One woman recently received £30,000 compensation from her employer. Her case caught the public’s attention when her boss made national news by comparing her to Darth Vader. This case, while not unique, is one of many that highlight the absurdity and peculiarity of employment tribunal cases. Often, these clashes seem more ripped from the script of a daytime soap than a normal civil lawsuit.
The tribunal was more than a strange, if fitting, reference to the legendary Star Wars character. It contained several shout-outs to mistreatment at work. Employment tribunals have recently received a fair amount of attention for hearing cases including if being described as “messy” is harassment. These types of cases serve to highlight the complicated nature of workplace relationships and the inherently subjective nature of what employees experience.

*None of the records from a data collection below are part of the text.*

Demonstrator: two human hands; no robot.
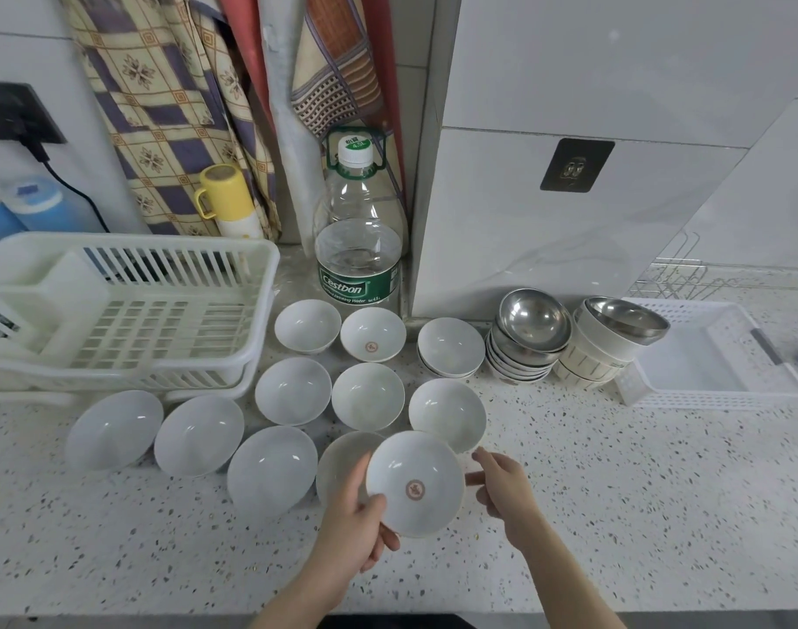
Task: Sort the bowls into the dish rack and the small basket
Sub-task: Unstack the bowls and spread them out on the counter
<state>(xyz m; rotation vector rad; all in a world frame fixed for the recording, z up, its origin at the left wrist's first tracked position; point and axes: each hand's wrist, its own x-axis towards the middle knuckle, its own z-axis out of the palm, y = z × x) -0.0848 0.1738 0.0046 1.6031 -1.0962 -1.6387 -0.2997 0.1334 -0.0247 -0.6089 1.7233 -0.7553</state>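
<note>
left hand (358,522) pinches rim of marked bowl (414,483), lifted over desk (615,515) | right hand (501,485) open at bowl's 3 o'clock | dish rack (129,311) 10 o'clock, left hand nearer | small basket (714,356) 2 o'clock

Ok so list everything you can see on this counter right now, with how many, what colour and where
held bowl: one, white with red emblem, front centre, in the left hand
loose bowls: eleven, white, spread on the counter
stacked bowls: two leaning piles, steel and white, right of centre
dish rack: one, cream, left
small basket: one, white, right
water bottle: one, clear with green label, back centre
flask: one, yellow, behind the rack
cloths: several, patterned, hanging at the back
left hand: grips the held bowl's rim
right hand: open beside that bowl
</note>
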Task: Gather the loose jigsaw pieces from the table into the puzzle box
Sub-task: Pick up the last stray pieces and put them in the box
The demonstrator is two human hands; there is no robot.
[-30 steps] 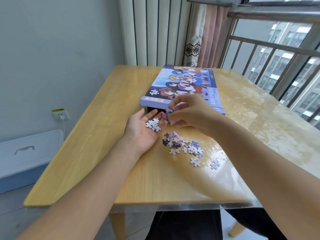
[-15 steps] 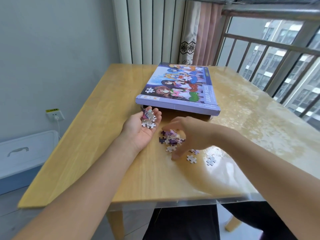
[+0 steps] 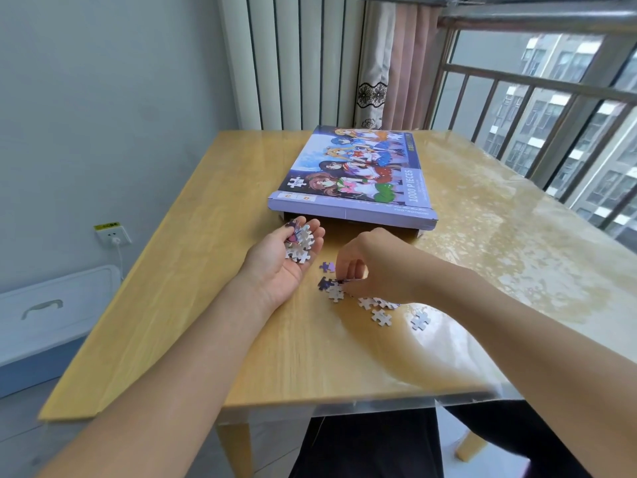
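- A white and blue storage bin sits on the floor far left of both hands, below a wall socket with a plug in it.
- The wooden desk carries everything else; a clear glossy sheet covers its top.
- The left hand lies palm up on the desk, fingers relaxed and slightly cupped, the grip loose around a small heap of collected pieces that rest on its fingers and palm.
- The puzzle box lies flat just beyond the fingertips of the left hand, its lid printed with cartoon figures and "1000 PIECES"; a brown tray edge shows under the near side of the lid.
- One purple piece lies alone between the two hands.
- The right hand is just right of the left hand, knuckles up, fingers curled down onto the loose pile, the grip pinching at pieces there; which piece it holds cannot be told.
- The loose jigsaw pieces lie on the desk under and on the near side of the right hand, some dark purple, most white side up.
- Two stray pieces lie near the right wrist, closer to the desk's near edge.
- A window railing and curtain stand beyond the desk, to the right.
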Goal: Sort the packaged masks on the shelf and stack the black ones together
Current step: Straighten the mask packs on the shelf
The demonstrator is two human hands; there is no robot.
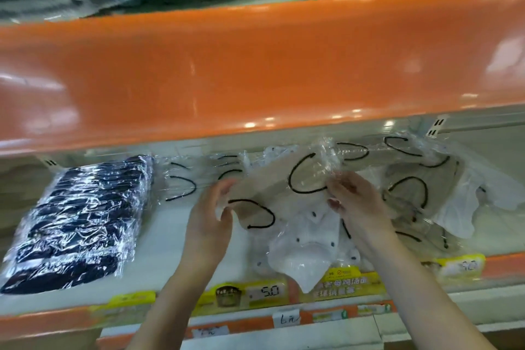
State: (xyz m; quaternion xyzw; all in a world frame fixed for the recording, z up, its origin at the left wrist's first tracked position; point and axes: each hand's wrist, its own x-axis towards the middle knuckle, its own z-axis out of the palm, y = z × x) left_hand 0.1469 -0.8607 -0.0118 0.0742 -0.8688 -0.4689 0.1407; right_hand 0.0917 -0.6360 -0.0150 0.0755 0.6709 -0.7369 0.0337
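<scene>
While both hands pinch one beige mask packet (272, 179), left hand (210, 219) and right hand (355, 204) at opposite ends: lift clear of white packets (301, 247); black stack (82, 219) sits at shelf (170, 253) left end.

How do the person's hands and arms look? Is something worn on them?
Both forearms are bare up to the bottom edge of the picture; no sleeves show. The left hand and the right hand wear no gloves, and no ring, watch or bracelet is visible.
</scene>
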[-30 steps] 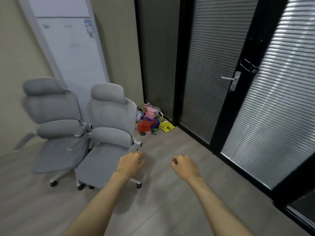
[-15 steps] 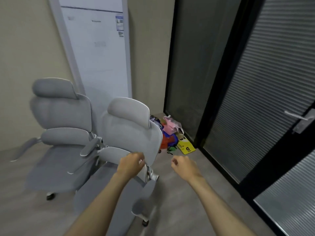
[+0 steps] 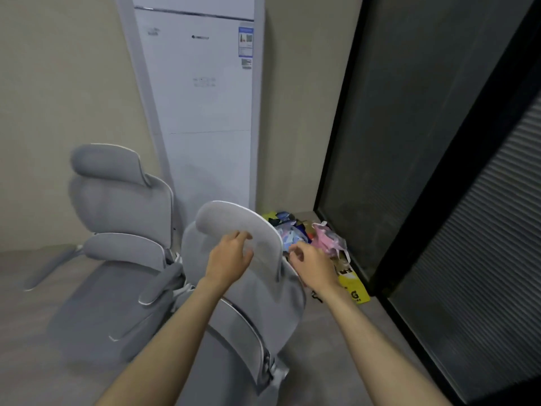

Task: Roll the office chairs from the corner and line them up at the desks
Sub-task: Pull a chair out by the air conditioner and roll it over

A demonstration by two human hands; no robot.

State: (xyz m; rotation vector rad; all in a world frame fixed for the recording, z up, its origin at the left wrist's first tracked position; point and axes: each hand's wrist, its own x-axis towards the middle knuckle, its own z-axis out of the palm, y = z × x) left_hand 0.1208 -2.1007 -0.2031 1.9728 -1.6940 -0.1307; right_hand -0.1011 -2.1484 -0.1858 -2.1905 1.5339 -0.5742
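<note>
now i'm at the nearer chair (image 3: 251, 294) in the corner; my left hand (image 3: 228, 260) and right hand (image 3: 314, 266) hover loosely curled by its headrest (image 3: 234, 221), gripping nothing. i'd clasp both edges firmly, then pull backward steadily.

We note beige walls (image 3: 58, 83), grey floor (image 3: 336, 347), a white floor-standing air conditioner (image 3: 205, 112), and black-framed glass partitions (image 3: 409, 142).

Grey floor (image 3: 351, 356): two chairs (image 3: 117, 259), air conditioner (image 3: 205, 112), bag pile (image 3: 319, 241).
</note>
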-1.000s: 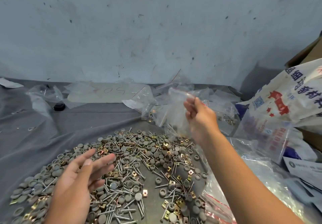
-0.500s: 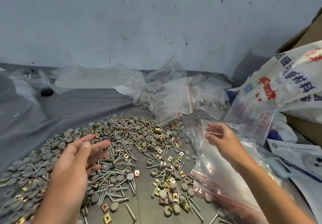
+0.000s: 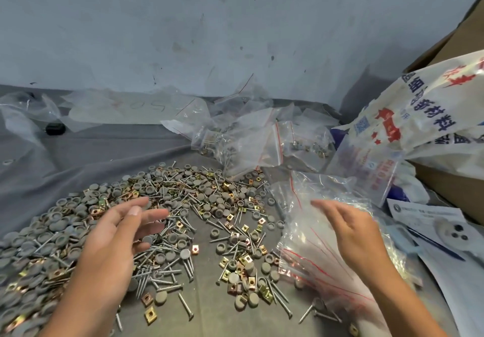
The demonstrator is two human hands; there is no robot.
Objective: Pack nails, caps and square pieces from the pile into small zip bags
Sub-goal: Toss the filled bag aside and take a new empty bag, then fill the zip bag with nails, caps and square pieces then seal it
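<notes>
A wide pile (image 3: 183, 205) of steel nails (image 3: 157, 279), grey round caps (image 3: 60, 229) and brass square pieces (image 3: 150, 315) covers the grey cloth in front of me. My left hand (image 3: 112, 242) hovers over the pile's left-centre, fingers spread, nothing in it. My right hand (image 3: 348, 229) is flat with fingers apart on a stack of empty red-striped zip bags (image 3: 309, 255) at the pile's right edge. Filled zip bags (image 3: 248, 142) lie heaped behind the pile.
A large printed white sack (image 3: 432, 106) and a cardboard box (image 3: 445, 187) fill the right side. Printed paper sheets (image 3: 432, 221) lie at the right. A small black object (image 3: 55, 129) and loose clear plastic (image 3: 125, 108) sit by the back wall.
My right hand came down from the filled bags at the back, where it held a bag up, onto the empty bag stack at the right. My left hand barely moved.
</notes>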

In another notable instance, a tribunal ruled that calling a boss by an inappropriate name could be grounds for dismissal. Workplace conduct that once would have seemed completely appropriate, or at least harmless, has strayed into the realm of illegal harassment, especially in these #MeToo times. Cases involving younger employees who are deemed chatty may not always be interpreted as age harassment, reflecting the varying interpretations of workplace dynamics.
Since the abolition of legal aid for most employment tribunals in 2013, there has been a significant increase in individuals opting to represent themselves in these legal matters. This transition has led to tribunals being overwhelmed with high caseloads, sometimes waiting years before even getting to a hearing. While these brave men and women file claims that first appear to be minor, they call attention to important systemic and cultural problems facing workplaces today.
John Bowers KC, a prominent legal expert in employment law, commented on the current state of employment tribunals: “At present, the tribunals are deluged with work and cases are taking years to be heard.” While some of them seem frivolous on the face of it, all the claims are very carefully looked at.” “There are unusual facts in some employment tribunals but all of the cases are carefully considered and the facts weighed.”
The oddities of a few recently adjudicated cases before the tribunal are emblematic of the increasing shift towards bizarre claims. For instance, one judge ruled that an employer would not be violating employment law if they rejected a job application from an avid Tottenham Hotspur supporter due to the existing office culture dominated by Arsenal fans. Andrea London, a legal commentator, explained this decision, stating, “The team you support is not a protected characteristic…so, provided they’re sensible about it, employers are allowed to choose a candidate that they think would be the best fit among the other members of staff.”
Almost any quirky claim gets major media coverage. This focus risks overlooking the larger concerns, such as the unpaid overtime or hourly wage violations. As Bowers noted, “Frivolous cases are rooted out at a preliminary stage although this could be done more rigorously.” It just means the most crazy outlandish claims are what dominate the headlines. Yet the majority of claims brought in employment tribunals are for genuine and valid complaints.
Some argue that the standard to get a case to a tribunal is far too lenient. Legal experts are adamant that the system is still extremely strict and intensive. “Some people might consider it to be too easy now [to get a case before a tribunal] but that’s for the Ministry of Justice [to decide],” stated London. This shows that the conversations are continuing to make employment tribunals more efficient, yet more fair.
As dramatic as they may be, these employment tribunals play a vital role in the administration of workplace justice. Judges want to make sure they are being consistent with earlier rulings while following the law as dictated by higher courts. London remarked, “These tribunals do try to be consistent with other cases that come through at that level but generally precedents are set at the EAT (employment appeal tribunal) and court of appeal.”